There can’t be many technology blogs that also offer reviews of summer shoes and proclaim a girl’s right to feel sexy, but Sage Franch is known for celebrating her love of tech and her femininity.
Franch, a.k.a. the Trendy Techie, is a computer programmer at Microsoft who volunteers her time to encourage other youth. Despite having only just graduated with her degree in computer science from Dalhousie University, she was recently one of eight young Canadians invited to meet the Prime Minister.
The subjects under discussion were issues that affect Canadian youth.
“The PM really listened to our views,” she said. “I spoke to him about women in tech and the need for women to have male allies. I also spoke about closing the wage gap and computer science in schools.
“Computer science and creative technology are expensive. Only schools with lots of resources are teaching them, but everyone needs these skills nowadays. So we need to find ways to get resources to schools that are less fortunate.”
She wants youth to get involved in tech as early as possible. (Tech education currently varies enormously across the country.)
“Kids can be introduced to coding at three or four. I’ve seen toddlers coding... Kids have innately logical brains. They understand the difference between true and false, they can learn these skills.”
Despite being a new graduate, Franch has already spent a year working remotely for Microsoft. She is part of the company’s learning experiences team, which creates training content.
Her involvement with the tech giant began when she was nominated to attend a week-long recruitment event at the company’s Seattle offices.
Coding first excited her when she discovered it in Grade 10 while attending a computer graphics program at the University of Pennsylvania.
“The professor showed us a rendering of fire made from code,” she said. “The code looked almost like a novel, or a script, then the fire burst to life on the screen. That was my spark.
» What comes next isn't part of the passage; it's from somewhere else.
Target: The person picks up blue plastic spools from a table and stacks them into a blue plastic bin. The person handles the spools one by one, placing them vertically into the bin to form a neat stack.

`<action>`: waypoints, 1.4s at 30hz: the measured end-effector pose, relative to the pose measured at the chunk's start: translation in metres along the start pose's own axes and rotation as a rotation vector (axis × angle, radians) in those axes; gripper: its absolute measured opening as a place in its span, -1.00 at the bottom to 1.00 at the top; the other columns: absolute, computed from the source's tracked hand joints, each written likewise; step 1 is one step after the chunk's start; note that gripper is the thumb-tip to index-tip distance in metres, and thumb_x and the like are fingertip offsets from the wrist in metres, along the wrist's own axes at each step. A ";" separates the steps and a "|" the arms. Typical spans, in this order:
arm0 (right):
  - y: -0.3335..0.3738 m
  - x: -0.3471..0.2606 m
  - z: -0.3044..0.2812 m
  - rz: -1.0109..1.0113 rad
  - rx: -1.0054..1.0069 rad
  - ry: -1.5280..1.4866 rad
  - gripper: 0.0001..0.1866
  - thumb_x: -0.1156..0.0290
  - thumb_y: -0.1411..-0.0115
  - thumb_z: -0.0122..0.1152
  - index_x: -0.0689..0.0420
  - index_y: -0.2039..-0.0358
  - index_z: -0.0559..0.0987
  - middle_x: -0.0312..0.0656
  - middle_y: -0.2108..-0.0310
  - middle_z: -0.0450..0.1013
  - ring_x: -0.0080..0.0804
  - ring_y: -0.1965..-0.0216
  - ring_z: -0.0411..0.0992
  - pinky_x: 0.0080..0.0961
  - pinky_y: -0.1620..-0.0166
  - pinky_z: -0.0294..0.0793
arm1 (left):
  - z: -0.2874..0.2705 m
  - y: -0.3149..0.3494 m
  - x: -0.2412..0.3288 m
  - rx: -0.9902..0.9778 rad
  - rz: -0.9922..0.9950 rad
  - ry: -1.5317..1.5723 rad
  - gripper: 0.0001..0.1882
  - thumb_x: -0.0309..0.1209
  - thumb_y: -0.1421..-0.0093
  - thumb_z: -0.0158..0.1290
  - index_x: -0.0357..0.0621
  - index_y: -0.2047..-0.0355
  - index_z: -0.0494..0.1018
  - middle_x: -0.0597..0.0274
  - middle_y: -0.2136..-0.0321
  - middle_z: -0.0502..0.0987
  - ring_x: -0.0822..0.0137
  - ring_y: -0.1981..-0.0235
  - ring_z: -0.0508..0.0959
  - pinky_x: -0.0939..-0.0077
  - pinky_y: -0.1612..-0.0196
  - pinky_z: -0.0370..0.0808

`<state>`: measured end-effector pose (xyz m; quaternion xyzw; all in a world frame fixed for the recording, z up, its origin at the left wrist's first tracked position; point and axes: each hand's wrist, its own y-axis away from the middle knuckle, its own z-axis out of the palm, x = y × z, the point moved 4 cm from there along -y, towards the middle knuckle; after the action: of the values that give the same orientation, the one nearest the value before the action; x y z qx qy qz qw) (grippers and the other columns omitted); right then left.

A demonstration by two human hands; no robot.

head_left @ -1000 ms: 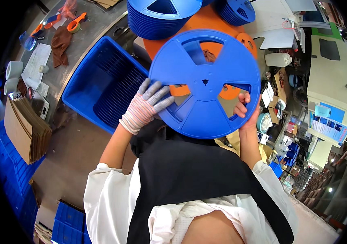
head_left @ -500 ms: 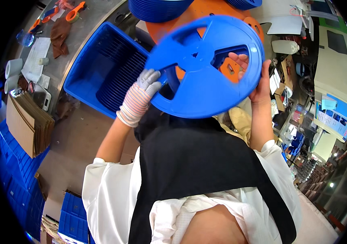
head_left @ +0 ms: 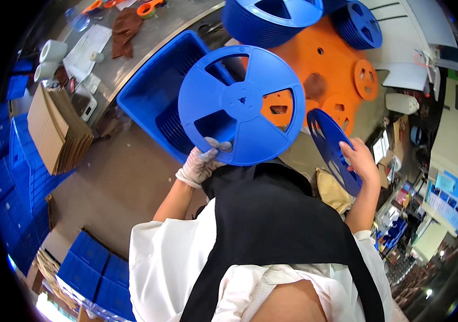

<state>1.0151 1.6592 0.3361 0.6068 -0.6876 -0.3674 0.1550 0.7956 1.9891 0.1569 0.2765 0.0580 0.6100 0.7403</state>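
My gloved left hand grips the lower-left rim of a blue reel flange, a round plate with wedge-shaped openings. The flange faces up toward me, fingers over its edge and in a cutout. In my bare right hand is a second blue reel flange, tilted steeply so that it shows as a narrow oval. The two flanges are apart. Behind the left one stands a blue bin with a row of similar flanges inside, partly hidden.
Ahead is an orange surface bearing a tall stack of blue reels, a smaller stack and orange discs. A grey table lies far left. Folded cardboard and blue crates stand at left.
Both hands were on what looked like one flange; now each holds its own, pulled apart. The right one has swung out to the right and tilted. The view has shifted, revealing more orange surface.
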 end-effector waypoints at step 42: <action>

I realized I wanted to create from the back end — that was more like creating real things.”
She began her website, TrendyTechie.ca, three years ago after facing negative stereotypes about being a woman in tech.
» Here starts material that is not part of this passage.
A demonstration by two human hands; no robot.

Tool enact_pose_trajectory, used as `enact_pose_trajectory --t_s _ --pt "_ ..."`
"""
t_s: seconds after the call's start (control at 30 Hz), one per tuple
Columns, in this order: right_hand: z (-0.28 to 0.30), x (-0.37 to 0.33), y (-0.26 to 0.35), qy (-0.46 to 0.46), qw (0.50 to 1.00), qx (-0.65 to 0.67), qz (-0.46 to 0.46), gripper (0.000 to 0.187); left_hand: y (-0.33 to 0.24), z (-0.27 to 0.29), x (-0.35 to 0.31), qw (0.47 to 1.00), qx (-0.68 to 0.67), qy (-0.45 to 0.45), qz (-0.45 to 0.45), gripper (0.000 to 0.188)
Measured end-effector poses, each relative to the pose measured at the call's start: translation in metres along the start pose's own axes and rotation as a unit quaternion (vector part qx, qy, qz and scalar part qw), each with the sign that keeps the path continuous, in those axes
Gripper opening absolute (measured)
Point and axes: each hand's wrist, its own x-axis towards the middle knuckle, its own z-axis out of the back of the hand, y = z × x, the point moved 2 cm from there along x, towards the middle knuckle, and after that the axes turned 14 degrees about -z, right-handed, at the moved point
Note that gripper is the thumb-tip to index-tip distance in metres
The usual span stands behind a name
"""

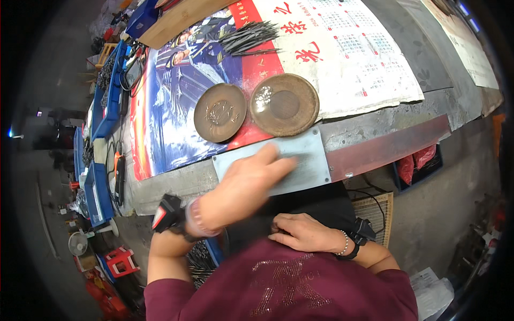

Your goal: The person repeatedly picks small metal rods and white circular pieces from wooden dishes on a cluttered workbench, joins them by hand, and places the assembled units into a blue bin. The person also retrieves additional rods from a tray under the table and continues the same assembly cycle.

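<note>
Smeared by motion, my left hand (249, 179) reaches over a pale blue plate (313, 158) at the table's front edge. Its fingers point right; whether they pinch anything is not clear. Down by my lap, my right hand (306, 231) is curled closed, and what lies inside its fingers, if anything, is hidden. Just beyond the plate stand two round brown dishes. The smaller dish (206, 115) has some thin little pieces in it; the larger dish (310, 101) has a shiny surface. Farther back lies a pile of thin dark rods (250, 38).
A printed calendar sheet (375, 69) covers much of the grey table (369, 125). A reddish strip (391, 147) runs along the front edge. Blue bins (98, 192) line the left side, near an orange-black tool (119, 174). Another bin with red bags (417, 163) sits below right.
</note>
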Motion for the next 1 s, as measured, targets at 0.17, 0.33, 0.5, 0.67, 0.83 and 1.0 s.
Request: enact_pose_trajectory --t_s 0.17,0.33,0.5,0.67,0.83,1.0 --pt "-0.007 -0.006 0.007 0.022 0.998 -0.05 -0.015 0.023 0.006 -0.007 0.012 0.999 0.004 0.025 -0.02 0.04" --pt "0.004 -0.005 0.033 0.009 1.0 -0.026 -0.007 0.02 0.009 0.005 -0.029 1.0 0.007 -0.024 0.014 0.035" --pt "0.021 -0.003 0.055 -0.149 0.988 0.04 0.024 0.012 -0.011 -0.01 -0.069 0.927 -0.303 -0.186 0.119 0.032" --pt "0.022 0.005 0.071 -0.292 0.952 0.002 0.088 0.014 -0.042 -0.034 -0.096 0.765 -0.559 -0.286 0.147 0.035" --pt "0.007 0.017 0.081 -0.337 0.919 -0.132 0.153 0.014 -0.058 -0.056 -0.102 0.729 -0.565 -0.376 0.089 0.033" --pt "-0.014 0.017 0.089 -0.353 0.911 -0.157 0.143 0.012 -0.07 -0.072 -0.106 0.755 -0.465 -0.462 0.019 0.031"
“I was buying a laptop and the guy selling it said it was too powerful for my needs. I said I needed the laptop for augmented reality applications. He said, ‘You look too pretty to code.’
“When I got home, I went online to see if there were blogs for girls who are not afraid to be pretty and who are into technology, girls who wear lipstick and code. I didn’t find anything so decided to write such blogs myself.”
Franch now has around 8,000 followers across various platforms.
She believes that young boys are encouraged to do math, but girls are not given the same encouragement.
“My role is to be voice for young women, to show what can happen if you pursue this.”
Now, after five years in Halifax, she’s moving back to her home town of Toronto where she’ll continue to work remotely for Microsoft and support youth in tech.
She said that Dalhousie and Halifax have shaped her life.
“When I came here I’d never really done anything alone . . . Halifax felt like my training city . . . Halifax is a safe place for young people.
“Dal was intimate, I like that. The communication channels were open . . . .I knew my professors personally. They do a lot to foster a culture of respect and promote camaraderie.”
Working remotely gives her the freedom to work and speak around the world.
Franch has been a speaker at high-profile events such as the Perimeter Institute’s Inspiring Future Women in Science conference, the National Business in Technology Conference, ICTC’s Digital Youth Summit, and YouthSpark Live.
“I want to live in a world where there’s no stigmatization of women in tech,” she said. “My goal to be part of that in some way.”